Laut knurrte er ungehalten: „Ach was! Abmarsch vor das Lager!“
Die Centurie marschierte nach Norden auf den verlandeten Flussarm zu. Während des Marsches befahl Lucius Schwenks, Rückzüge und Laufschritt. Auch die testudo, die Schildkrötenformation, ließ er üben. Er beobachtete mit Argusaugen die Geschwindigkeit und Präzision, mit der eine Formation eingenommen wurde.
Als die Männer in der Pause zusammensackten, als ob sie einen Gewaltmarsch hinter sich hätten, setzte Lucius diesen sofort ganz oben auf seine Liste. Für seinen Plan musste die Centurie in bester Verfassung sein.
Am nächsten Morgen stand wieder eine Inspektion an. Diesmal stattete Lucius den Baracken einen Besuch ab. Zu allem hatte er Fragen, denn alles war wichtig. Die Sicherheit der Feuerstellen? Schließlich sollte keiner das Lager abfackeln. Die Sauberkeit? Es würden sich noch früh genug Krankheiten einschleichen. Die Vorräte? Die Männer mussten gut und ausreichend essen, um ihre Aufgaben zu erfüllen. Bevor der Feldzug beginnt, wird so mancher Schweiß fließen, dachte Lucius grimmig.
Marcus Cornelius Plautus Justinianus grüßt seinen Bruder den Centurio Lucius Justinius Marcellus.

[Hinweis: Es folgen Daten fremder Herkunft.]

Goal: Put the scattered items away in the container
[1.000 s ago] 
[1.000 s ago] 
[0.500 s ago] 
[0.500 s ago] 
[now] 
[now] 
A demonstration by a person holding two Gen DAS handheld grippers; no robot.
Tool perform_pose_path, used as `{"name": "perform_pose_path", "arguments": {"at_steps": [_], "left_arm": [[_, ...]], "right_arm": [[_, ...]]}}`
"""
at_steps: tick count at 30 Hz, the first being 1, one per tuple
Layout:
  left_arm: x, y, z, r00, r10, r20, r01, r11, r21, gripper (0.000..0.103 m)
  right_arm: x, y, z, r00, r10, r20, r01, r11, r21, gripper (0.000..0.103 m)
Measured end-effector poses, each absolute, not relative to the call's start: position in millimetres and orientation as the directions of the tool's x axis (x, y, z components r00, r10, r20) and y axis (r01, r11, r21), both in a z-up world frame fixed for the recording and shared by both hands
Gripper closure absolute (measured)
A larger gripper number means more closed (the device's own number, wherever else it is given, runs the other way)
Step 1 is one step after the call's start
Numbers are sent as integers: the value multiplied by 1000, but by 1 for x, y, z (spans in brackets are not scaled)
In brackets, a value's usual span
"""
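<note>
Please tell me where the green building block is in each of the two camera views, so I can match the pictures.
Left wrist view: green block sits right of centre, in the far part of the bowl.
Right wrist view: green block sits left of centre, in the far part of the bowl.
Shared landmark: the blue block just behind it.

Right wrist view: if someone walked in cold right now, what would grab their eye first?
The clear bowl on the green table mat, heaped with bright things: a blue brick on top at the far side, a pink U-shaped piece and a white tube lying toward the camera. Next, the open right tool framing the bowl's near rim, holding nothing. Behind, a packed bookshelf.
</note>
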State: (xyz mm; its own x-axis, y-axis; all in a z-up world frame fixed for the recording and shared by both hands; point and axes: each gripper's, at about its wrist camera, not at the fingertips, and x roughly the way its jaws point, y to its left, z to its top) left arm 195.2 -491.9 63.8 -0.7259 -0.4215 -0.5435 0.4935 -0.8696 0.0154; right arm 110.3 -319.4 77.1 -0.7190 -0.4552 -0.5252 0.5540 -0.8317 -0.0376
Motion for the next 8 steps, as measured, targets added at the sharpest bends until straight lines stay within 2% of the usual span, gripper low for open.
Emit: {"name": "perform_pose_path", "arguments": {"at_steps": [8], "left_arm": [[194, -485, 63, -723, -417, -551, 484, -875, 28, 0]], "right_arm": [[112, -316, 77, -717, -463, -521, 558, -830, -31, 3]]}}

In ganz Rom gibt es derzeit nur ein Gesprächsthema: Die erzwungene Scheidung von Tiberius und Vipsania Agrippina. Jetzt, wo Agrippa tot ist, brauchte Julia einen neuen Ehemann, und dieser ist niemand anderes als ihr Stiefbruder. Tiberius ist nach Claudius Marcellus und Marcus Agrippa ihr dritter Mann. Obwohl der Klatsch sagt, dass Julia früher einmal in Tiberius verliebt war, hat sie sich, so heißt es, mit Händen und Füßen gegen diese Hochzeit gewehrt. Auch Tiberius wollte diese Hochzeit nicht, er war mit Vipsania glücklich. Augustus hat sich aber weder davon, noch von dem eigenen Dreikindgesetz beeindrucken lassen.
Die Omen waren entsprechend schlecht – Donner während der Hochzeitzeremonie, ein zweiköpfiges Kalb wurde geboren, vor dem Tempel der Bellona soll es Blut geregnet haben und ein schwarzer Hund ist in den Tempel des Mars ultor eingedrungen. Augustus hat trotzdem auf die Hochzeit bestanden, und Tiberius ist nach der Zeremonie Hals über Kopf zu seinen Legionen nach Pannonien abgereist. Was soll aus einer Ehe entstehen, die so anfängt?